Small language? Fits in your head? I don't think so.

Oh, and once you know C and you want to be a systems programmer you also need to know Posix. Posix threads, signals, pipes, shared memory, sync/async io, ... well you get the idea.

adventures in project renovation

March 9th, 2014

I'm inspired by how many great Python libraries there are these days, and how easy it is to use them. requests is the canonical example, and marks a real watershed moment, but there are many others.

It made me think back on various projects that I've published over the years and not touched in ages. I've been considering them more or less "complete". My standards for publishing projects used to be: write a blog entry, include the code, done. That was okay for simple scripts. Later on I started putting code on and At some point github emerged and became the de facto standard, so I started using that too.

Fast forward to 2014 and the infrastructure available to open source projects has been greatly enriched. And with it, the standards for what makes a decent project have evolved. Jeff Knupp wrote a fabulous guide on this.

I decided to pick a simple case study. ansicolor is a single module whose origins I can trace back to 2008. I've seen the core functionality present in any number of codebases, because it's just so easy to hammer out some code for this and call it a day. But I never found it in a reusable form, so I decided to make it a separate thing that I could at least reuse between my own projects.

These are the steps a project is destined to pass through:

  • python3 support
  • pypi package + wheel!
  • readme that covers installation and "getting started"
  • tests + tox config
  • travis-ci hook
  • flake8 integration and fixing style violations
  • docs + Read the Docs hook

Not a single feature was added to ansicolor, not a single API was changed. Only two things really changed at the level of the code: exports were tidied up and docstrings were added. Python3 support was added too, but it was so trivial you'd have to squint to notice it.

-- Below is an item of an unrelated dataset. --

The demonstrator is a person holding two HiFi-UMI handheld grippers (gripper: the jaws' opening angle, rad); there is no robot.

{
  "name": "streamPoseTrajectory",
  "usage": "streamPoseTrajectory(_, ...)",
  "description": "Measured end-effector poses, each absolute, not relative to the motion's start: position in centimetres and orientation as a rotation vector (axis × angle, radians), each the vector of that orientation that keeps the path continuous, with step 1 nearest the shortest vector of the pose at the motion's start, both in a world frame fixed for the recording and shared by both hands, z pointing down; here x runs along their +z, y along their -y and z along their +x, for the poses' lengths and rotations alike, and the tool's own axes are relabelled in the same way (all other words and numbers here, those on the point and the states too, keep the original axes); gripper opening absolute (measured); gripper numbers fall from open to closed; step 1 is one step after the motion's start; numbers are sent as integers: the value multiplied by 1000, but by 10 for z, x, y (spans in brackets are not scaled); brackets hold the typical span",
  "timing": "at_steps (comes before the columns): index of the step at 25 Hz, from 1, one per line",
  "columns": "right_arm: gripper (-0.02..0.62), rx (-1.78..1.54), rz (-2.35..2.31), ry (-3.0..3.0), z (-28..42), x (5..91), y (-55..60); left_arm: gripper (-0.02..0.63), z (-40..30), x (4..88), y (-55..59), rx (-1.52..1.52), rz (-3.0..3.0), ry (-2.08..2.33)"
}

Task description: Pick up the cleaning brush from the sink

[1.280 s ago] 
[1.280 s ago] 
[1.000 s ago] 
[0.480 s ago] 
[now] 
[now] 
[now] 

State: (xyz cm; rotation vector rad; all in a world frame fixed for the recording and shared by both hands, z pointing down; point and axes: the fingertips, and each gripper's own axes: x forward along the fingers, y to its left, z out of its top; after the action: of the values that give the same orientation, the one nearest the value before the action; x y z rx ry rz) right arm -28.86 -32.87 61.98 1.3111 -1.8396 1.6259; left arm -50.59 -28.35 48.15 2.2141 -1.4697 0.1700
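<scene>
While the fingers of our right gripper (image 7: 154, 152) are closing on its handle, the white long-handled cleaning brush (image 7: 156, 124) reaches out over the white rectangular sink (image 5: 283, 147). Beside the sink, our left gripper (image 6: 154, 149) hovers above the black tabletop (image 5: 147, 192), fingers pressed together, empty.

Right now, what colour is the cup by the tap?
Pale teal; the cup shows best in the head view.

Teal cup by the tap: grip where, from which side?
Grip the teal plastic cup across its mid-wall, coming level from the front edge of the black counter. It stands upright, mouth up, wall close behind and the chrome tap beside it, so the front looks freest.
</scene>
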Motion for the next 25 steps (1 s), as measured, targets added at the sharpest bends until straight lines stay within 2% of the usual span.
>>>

The biggest stumbling block was actually writing the docs. As an implementor you tend to look at code in a completely different light than you do as a user of that code. Before starting on this I was thinking about how the API is a bit awkward in some places and could be improved. And how some of the functionality caters to a very narrow use case and maybe should be removed or to moved to a "contrib"-like place.

But as a potential user of a library that I just discovered I don't care about any of that. I want to be able to "pip install" it. I want to have some quickstart documentation so I can have running code in 2 minutes. That's how long I'll typically spend deciding whether this code is worth my time at all, so if the implementor is busy polishing the API before even putting out a pypi package they're wasting their time.

There is an interesting cognitive dissonance at play here. As an implementor I tend to think that the darkest corners of my code are those that most need documenting. Those are the ones most likely to bite someone. The easy stuff anyone can figure out. But as a user that's not how I see it at all. It's precisely the simplest functionality that most needs explaining, because most users have simple needs. If you do a good job documenting that you can make lots of people productive. By contrast, the complicated features have a small audience. An audience that's more sophisticated and more likely to help themselves by reading the code if need be.

Then there are the tools. I always found sphinx a bit fiddly. It's not really obvious how to get what you want, and it's permissive enough not to complain, so it takes a fair bit of doc hunting to discover how other projects do it. PyPI has a more conservative rst parser than github, so if you give it syntax it doesn't accept it renders your page in plain text. I ended up doing a number of releases where only the readme changed slightly to debug this. Read the Docs works well, but I couldn't figure out how to make it build from a development branch. It seems to only want to build from a tag regardless of the branches you select, so that too inflated the number of releases.

It takes a bit of time to renovate a project, but it's all fairly painless. All these tools have reached a level of maturity that makes them very nice to use.